__What needs to be done__.
Return the data below in full, matching every line exactly.

"""

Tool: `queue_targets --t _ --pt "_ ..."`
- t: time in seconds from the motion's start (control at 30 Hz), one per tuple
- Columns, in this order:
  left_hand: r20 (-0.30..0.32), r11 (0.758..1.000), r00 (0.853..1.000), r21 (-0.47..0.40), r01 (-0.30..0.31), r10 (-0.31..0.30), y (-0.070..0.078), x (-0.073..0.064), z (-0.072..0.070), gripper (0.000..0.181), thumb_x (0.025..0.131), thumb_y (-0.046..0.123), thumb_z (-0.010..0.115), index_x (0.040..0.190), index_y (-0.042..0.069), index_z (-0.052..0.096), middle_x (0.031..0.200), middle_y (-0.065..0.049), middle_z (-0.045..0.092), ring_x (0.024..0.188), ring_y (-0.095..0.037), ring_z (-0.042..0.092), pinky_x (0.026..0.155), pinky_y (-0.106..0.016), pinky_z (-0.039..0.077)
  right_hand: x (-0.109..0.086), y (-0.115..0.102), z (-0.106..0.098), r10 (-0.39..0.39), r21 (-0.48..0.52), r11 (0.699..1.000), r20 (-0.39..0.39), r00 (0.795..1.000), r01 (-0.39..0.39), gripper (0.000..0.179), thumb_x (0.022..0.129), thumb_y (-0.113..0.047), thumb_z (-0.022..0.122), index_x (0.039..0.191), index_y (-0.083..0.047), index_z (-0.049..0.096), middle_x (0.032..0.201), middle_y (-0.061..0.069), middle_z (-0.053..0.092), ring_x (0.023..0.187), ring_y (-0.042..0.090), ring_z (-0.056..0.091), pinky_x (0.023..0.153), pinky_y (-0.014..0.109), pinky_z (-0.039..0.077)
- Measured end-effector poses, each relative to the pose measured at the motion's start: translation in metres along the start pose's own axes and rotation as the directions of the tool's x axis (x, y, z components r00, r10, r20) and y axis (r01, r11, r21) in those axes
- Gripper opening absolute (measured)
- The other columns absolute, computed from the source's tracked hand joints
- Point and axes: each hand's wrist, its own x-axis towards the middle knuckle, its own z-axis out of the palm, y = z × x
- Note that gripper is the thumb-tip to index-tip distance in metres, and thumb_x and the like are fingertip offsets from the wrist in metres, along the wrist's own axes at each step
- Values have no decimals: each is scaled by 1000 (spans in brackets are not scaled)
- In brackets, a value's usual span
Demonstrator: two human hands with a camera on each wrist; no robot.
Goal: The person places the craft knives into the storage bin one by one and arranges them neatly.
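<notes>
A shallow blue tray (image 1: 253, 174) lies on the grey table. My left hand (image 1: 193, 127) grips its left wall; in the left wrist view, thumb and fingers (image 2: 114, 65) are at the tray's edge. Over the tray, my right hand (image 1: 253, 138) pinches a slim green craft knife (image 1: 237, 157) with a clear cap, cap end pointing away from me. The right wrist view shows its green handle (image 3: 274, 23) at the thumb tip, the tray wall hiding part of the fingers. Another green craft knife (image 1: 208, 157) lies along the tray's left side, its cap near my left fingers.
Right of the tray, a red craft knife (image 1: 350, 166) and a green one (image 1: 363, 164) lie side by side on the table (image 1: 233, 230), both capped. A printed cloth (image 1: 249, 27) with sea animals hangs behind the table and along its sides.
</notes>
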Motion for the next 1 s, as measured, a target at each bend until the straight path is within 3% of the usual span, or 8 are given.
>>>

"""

__Task output__.
Tool: `queue_targets --t _ --pt "_ ..."`
- t: time in seconds from the motion's start (control at 30 Hz), one per tuple
- Columns, in this order:
  left_hand: r20 (-0.30..0.32), r11 (0.758..1.000), r00 (0.853..1.000), r21 (-0.47..0.40), r01 (-0.30..0.31), r10 (-0.31..0.30), y (-0.070..0.078), x (-0.073..0.064), z (-0.072..0.070), gripper (0.000..0.181), thumb_x (0.025..0.131), thumb_y (-0.046..0.123), thumb_z (-0.010..0.115), index_x (0.040..0.190), index_y (-0.042..0.069), index_z (-0.052..0.096), middle_x (0.031..0.200), middle_y (-0.065..0.049), middle_z (-0.045..0.092), ring_x (0.024..0.188), ring_y (-0.095..0.037), ring_z (-0.042..0.092), pinky_x (0.026..0.155), pinky_y (-0.106..0.016), pinky_z (-0.039..0.077)
  right_hand: x (-0.109..0.086), y (-0.115..0.102), z (-0.106..0.098), r10 (-0.39..0.39), r21 (-0.48..0.52), r11 (0.699..1.000), r20 (-0.39..0.39), r00 (0.795..1.000), r01 (-0.39..0.39), gripper (0.000..0.179), thumb_x (0.022..0.129), thumb_y (-0.113..0.047), thumb_z (-0.022..0.122), index_x (0.039..0.191), index_y (-0.083..0.047), index_z (-0.049..0.096), middle_x (0.032..0.201), middle_y (-0.061..0.069), middle_z (-0.053..0.092), ring_x (0.023..0.187), ring_y (-0.042..0.090), ring_z (-0.056..0.091), pinky_x (0.023..0.153), pinky_y (-0.014..0.109), pinky_z (-0.039..0.077)
- Measured end-effector poses, each relative to the pose measured at the motion's start: translation in metres along the start pose's own axes and rotation as the directions of the tool's x axis (x, y, z components r00, r10, r20) and y axis (r01, r11, r21) in those axes
- Gripper opening absolute (measured)
- The other columns absolute, computed from the source's tracked hand joints
- Point and axes: each hand's wrist, its own x-axis towards the middle knuckle, its own z-axis out of the palm, y = z × x
- Note that gripper is the thumb-tip to index-tip distance in metres, and thumb_x and the like are fingertip offsets from the wrist in metres, along the wrist's own axes at each step
- Values have no decimals: each is scaled by 1000 (spans in brackets are not scaled)
- In brackets, a value's usual span
Demonstrator: two human hands with a camera on each wrist; no robot.
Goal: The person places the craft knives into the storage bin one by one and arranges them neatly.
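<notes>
A shallow blue tray (image 1: 253, 174) lies on the grey table. My left hand (image 1: 193, 127) grips its left wall; in the left wrist view, thumb and fingers (image 2: 114, 65) are at the tray's edge. Over the tray, my right hand (image 1: 253, 138) pinches a slim green craft knife (image 1: 237, 157) with a clear cap, cap end pointing away from me. The right wrist view shows its green handle (image 3: 274, 23) at the thumb tip, the tray wall hiding part of the fingers. Another green craft knife (image 1: 208, 157) lies along the tray's left side, its cap near my left fingers.
Right of the tray, a red craft knife (image 1: 350, 166) and a green one (image 1: 363, 164) lie side by side on the table (image 1: 233, 230), both capped. A printed cloth (image 1: 249, 27) with sea animals hangs behind the table and along its sides.
</notes>
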Motion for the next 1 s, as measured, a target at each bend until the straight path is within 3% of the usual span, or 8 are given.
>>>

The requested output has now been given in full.